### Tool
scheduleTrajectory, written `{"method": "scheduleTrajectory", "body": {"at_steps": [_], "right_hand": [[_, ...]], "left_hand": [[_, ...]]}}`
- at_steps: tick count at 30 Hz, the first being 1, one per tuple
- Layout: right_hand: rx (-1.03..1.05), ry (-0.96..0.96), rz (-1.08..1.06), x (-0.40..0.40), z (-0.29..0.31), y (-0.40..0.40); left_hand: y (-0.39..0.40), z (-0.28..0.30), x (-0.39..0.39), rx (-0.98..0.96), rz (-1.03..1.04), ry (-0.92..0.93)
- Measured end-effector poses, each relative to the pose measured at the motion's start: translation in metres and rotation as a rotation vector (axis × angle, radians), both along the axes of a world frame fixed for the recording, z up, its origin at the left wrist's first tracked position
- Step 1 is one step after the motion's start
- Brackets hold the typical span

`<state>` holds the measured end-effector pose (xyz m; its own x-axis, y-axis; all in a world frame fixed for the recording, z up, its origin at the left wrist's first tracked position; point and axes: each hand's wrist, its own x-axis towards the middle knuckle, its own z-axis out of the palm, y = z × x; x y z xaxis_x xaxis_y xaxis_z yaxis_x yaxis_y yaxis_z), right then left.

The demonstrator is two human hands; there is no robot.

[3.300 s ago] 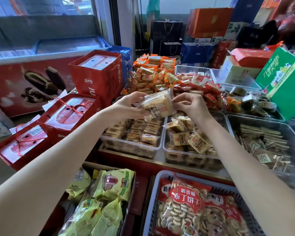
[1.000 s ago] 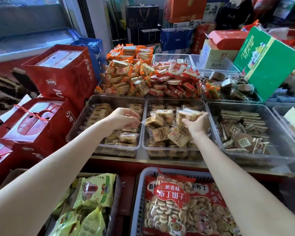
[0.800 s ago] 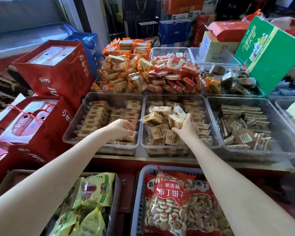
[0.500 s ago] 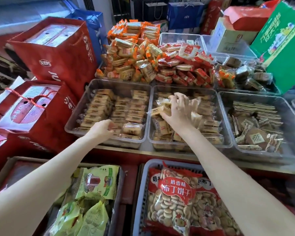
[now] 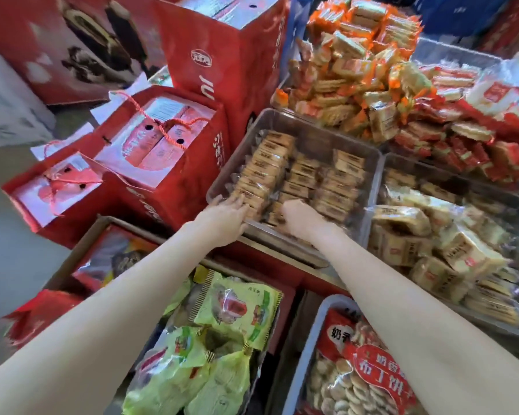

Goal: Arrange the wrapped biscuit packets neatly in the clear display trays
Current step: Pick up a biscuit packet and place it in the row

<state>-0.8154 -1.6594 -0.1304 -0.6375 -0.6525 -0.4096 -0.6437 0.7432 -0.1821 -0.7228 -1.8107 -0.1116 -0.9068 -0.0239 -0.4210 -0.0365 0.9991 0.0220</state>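
Left hand sits at the near-left corner of the left clear tray, fingers extended and lightly spread, tips touching the front packets of the left row; no clear pinch visible; right hand is just beside it at the near edge of the same tray, knuckles up, fingers curled down into the middle rows; fingertips hidden, so cannot tell whether it grips a packet or only presses on them; both forearms reach in from the bottom of the view.

Wrapped biscuit packets in that tray stand on edge in three tidy rows, packed close, far end of the tray still bare; second clear tray touches it on the right, its biscuit packets heaped loose and tilted, not in rows.

Behind the trays: pile of orange-wrapped wafers; red-wrapped snacks to its right.

Left of the trays: red gift boxes with cord handles, one tall red box behind them.

Near side, below the tabletop edge: green snack bags in a carton; grey basket holding a red bag of round biscuits.

Frame is motion-blurred; small print unreadable.
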Motion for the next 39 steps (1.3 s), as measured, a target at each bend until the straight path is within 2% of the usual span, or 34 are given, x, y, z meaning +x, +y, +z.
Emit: {"method": "scheduleTrajectory", "body": {"at_steps": [5,12,15,21,26,29,33,36,39], "right_hand": [[0.134,0.068,0.128,-0.006,-0.012,-0.025],[0.32,0.208,0.148,-0.007,-0.031,-0.033],[0.247,0.201,0.113,-0.006,-0.033,-0.031],[0.029,0.018,0.001,-0.016,-0.015,0.0],[-0.319,-0.161,-0.161,-0.014,-0.001,0.028],[-0.554,-0.218,-0.305,-0.014,0.008,0.042],[-0.763,-0.263,-0.458,-0.014,0.035,0.056],[-0.847,-0.344,-0.459,-0.012,0.057,0.064],[-0.918,-0.387,-0.465,-0.011,0.074,0.07]], "left_hand": [[-0.001,-0.001,-0.009,-0.028,-0.089,-0.037],[-0.002,0.0,-0.021,-0.092,-0.1,-0.148],[-0.005,0.001,-0.023,-0.098,-0.092,-0.168],[0.0,0.004,-0.03,-0.088,-0.069,-0.251],[0.007,0.012,-0.033,-0.068,-0.035,-0.277],[0.004,0.015,-0.03,0.101,0.088,-0.18],[0.007,0.034,-0.025,0.495,0.239,0.049],[0.016,0.059,-0.03,0.908,0.426,0.275],[0.035,0.083,-0.032,1.2,0.447,0.383]]}}
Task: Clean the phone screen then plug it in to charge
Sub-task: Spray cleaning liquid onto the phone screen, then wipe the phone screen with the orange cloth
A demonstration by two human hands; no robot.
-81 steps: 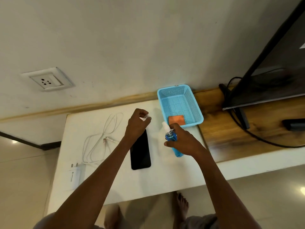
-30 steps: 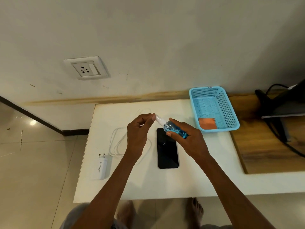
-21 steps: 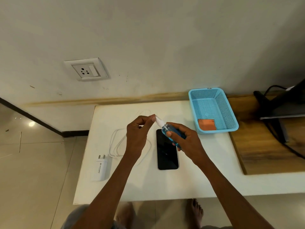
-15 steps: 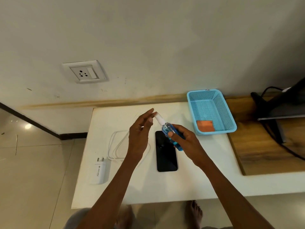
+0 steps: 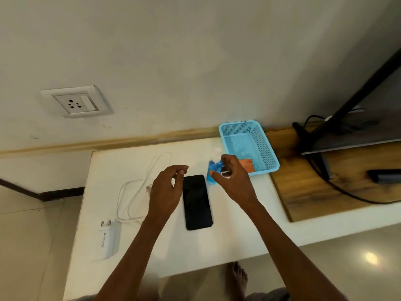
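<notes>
A black phone [image 5: 197,202] lies face up on the white table [image 5: 217,242]. At its far right corner a small blue spray bottle [image 5: 213,170] with a white top stands upright, and my right hand [image 5: 233,181] grips it from the right. My left hand [image 5: 166,190] hovers over the phone's left edge with loosely curled fingers and holds nothing. To the left lie a coiled white cable [image 5: 138,192] and a white charger adapter [image 5: 106,240]. A wall socket [image 5: 78,102] is set into the wall above the table's left side.
A blue mesh basket [image 5: 267,148] holding an orange cloth [image 5: 246,165] stands at the table's back right. Right of it, a wooden board [image 5: 325,192] carries a TV stand [image 5: 303,135], black cables and a dark remote [image 5: 384,175]. My bare foot [image 5: 236,276] shows below the table.
My left hand has come off the bottle's white top and drawn back to the left. My right hand has turned the bottle upright and lowered it beside the phone.
</notes>
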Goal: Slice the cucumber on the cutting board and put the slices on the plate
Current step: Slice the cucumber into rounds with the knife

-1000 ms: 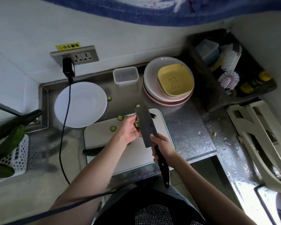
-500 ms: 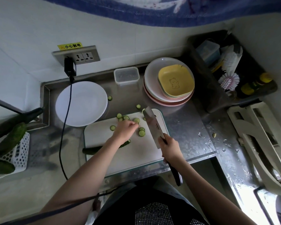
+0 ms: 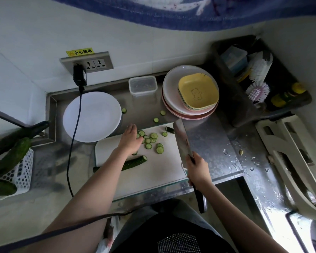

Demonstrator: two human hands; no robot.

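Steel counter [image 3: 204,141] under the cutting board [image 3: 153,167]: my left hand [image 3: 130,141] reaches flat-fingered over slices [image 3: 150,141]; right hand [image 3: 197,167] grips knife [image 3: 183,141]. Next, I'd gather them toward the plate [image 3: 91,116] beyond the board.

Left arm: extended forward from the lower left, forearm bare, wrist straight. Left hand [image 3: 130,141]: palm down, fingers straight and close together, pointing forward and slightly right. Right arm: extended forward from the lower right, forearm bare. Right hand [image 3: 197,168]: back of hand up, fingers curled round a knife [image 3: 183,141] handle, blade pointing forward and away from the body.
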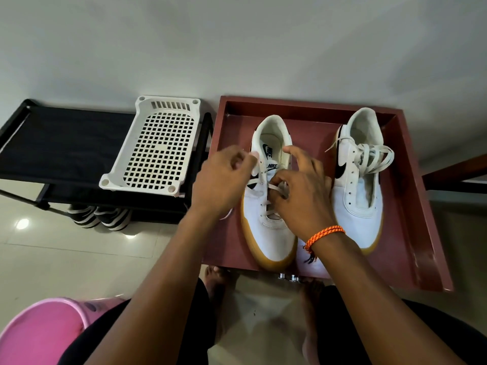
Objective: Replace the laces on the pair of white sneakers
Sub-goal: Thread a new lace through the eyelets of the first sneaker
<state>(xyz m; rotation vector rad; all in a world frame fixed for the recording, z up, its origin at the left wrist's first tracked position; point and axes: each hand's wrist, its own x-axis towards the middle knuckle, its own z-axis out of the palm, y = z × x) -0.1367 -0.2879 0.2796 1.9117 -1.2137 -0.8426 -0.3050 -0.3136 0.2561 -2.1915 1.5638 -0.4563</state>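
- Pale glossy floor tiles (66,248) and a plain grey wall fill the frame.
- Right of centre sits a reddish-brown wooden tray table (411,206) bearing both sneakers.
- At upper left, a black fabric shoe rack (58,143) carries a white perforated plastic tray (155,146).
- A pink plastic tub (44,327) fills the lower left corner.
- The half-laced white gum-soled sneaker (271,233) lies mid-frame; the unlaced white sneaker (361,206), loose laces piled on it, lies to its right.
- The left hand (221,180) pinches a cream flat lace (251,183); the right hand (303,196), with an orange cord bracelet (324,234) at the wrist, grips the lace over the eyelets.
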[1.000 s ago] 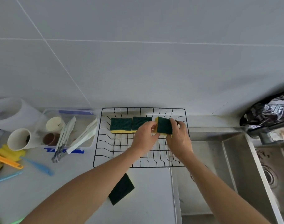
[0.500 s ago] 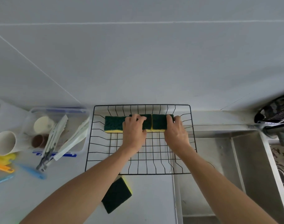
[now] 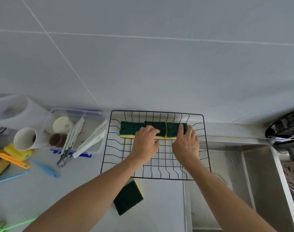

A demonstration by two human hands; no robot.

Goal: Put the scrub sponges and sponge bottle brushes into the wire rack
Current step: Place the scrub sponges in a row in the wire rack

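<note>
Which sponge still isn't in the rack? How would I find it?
Find the black wire rack by the wall. On the white counter just in front of it lies one scrub sponge, tilted. Unlike the three lined up inside, it sits outside, alone.

The white worktop [image 3: 161, 206] carries a black wire rack [image 3: 157, 113] set against the wall. Just in front of the rack lies one green-and-yellow scrub sponge [image 3: 128, 197], green side up. Left of the rack stands a clear plastic container [image 3: 102, 122]. Further left lie a white paper cup [image 3: 25, 138] on its side, an orange-handled brush [image 3: 10, 159] and a blue-handled brush [image 3: 44, 167]. Right of the rack the worktop adjoins a steel sink [image 3: 253, 173].
</note>
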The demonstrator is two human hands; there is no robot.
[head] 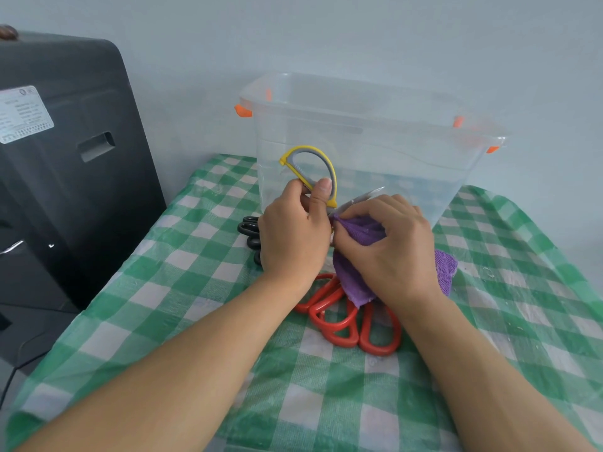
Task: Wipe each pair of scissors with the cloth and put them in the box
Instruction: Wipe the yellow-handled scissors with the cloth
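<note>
My left hand (293, 230) grips a pair of scissors with a yellow and grey handle (313, 164), handle up, in front of the clear plastic box (368, 102). My right hand (388, 246) presses a purple cloth (355, 278) around the steel blades (362, 199), which poke out above my fingers. Red-handled scissors (346, 321) lie on the table under my wrists. Black-handled scissors (249, 230) lie to the left, partly hidden behind my left hand.
The table carries a green and white checked cover (195, 288). The box with orange latches (243, 110) stands at the table's far edge against a pale wall. A dark machine with a label (65, 158) stands to the left of the table.
</note>
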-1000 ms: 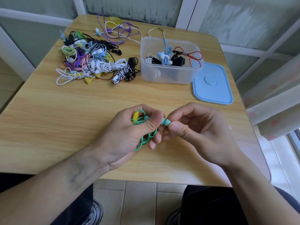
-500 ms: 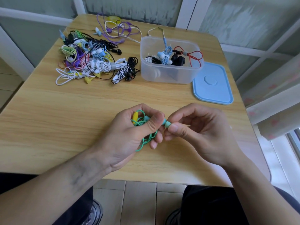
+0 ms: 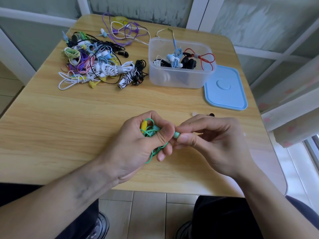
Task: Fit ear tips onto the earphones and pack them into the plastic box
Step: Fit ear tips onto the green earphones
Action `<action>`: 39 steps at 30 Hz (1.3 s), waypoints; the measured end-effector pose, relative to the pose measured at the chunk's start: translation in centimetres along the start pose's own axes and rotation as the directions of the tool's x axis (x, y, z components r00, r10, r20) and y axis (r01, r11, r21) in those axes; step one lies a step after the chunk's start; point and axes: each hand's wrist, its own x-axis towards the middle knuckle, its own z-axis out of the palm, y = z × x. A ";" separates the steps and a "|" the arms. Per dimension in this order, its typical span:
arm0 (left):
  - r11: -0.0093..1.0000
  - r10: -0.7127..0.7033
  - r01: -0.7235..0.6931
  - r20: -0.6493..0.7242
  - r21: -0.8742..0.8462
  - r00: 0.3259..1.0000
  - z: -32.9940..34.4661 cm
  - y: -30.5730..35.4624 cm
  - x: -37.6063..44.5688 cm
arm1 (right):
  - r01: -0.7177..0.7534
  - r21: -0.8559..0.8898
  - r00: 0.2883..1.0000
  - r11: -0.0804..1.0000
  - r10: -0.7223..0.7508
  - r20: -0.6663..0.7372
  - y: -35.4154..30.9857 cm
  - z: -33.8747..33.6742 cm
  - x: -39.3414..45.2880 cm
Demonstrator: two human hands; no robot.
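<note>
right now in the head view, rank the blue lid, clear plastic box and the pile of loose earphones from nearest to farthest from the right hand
1. Flat blue plastic lid, just beyond the right hand, on the table's right.
2. Clear plastic box, left of the lid, farther back.
3. Tangled multicoloured pile of loose earphones, far left across the table.

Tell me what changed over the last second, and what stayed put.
Very little. The right hand still pinches the green ear tip against the earbud in the left hand, which keeps gripping the coiled green earphones; both hands sit marginally lower in the picture. The plastic box, blue lid and earphone pile have not moved.
</note>
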 end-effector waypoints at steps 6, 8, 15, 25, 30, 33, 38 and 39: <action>1.000 0.021 -0.021 -0.018 0.014 1.000 -0.1 -0.2 -0.1 | 0.005 -0.033 1.000 0.999 -0.004 0.018 0.1 0.0 0.0; 1.000 -0.008 0.007 -0.020 -0.018 1.000 0.0 -0.3 -0.1 | 0.013 -0.009 1.000 1.000 -0.012 0.023 0.2 -0.1 0.1; 0.995 -0.071 0.071 -0.009 -0.067 0.997 0.0 0.0 0.0 | 0.024 0.023 0.999 0.999 -0.025 0.045 0.2 -0.4 0.2; 0.990 -0.095 0.096 0.014 -0.108 0.995 0.1 0.0 0.0 | -0.017 -0.022 0.998 1.000 0.019 0.056 -0.1 -1.1 0.2; 0.991 -0.088 0.088 0.010 -0.096 0.996 0.2 -0.2 0.0 | 0.030 -0.044 0.998 0.999 -0.028 0.048 -0.1 -0.8 0.2; 0.993 -0.079 0.079 0.005 -0.087 0.997 0.1 -0.3 -0.1 | 0.041 -0.063 0.998 0.997 -0.039 0.043 0.0 -0.7 0.2; 0.999 -0.021 0.022 0.017 -0.038 1.000 0.0 -0.2 -0.1 | -0.017 -0.011 0.999 1.000 0.018 0.027 0.1 -0.5 0.0; 0.999 -0.019 0.019 0.018 -0.038 1.000 0.0 -0.3 0.0 | -0.026 -0.002 0.999 1.000 0.026 0.028 0.0 -0.4 0.0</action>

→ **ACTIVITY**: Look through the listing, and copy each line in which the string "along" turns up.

→ **RESPONSE BOX**:
- Measured end-effector poses, each relative to the pose measured at the motion's start: translation in metres and rotation as a rotation vector (axis × angle, radians), both along the axes of a world frame fixed for the recording, z up, its origin at the left wrist's first tracked position
Action `<action>`: 39 steps at 30 Hz (1.3 s), waypoints; the measured end-effector pose, relative to the pose measured at the chunk's start: translation in centimetres along the start pose's own axes and rotation as the directions of the tool's x axis (x, y, z components r00, r10, r20) and y axis (r01, r11, r21) in those axes; step one lies a step after the chunk's start; point and axes: each hand's wrist, its own x-axis towards the middle knuckle, its own z-axis out of the palm, y = z × x. A ";" separates the steps and a "|" the arms. Per dimension in this order, its typical span:

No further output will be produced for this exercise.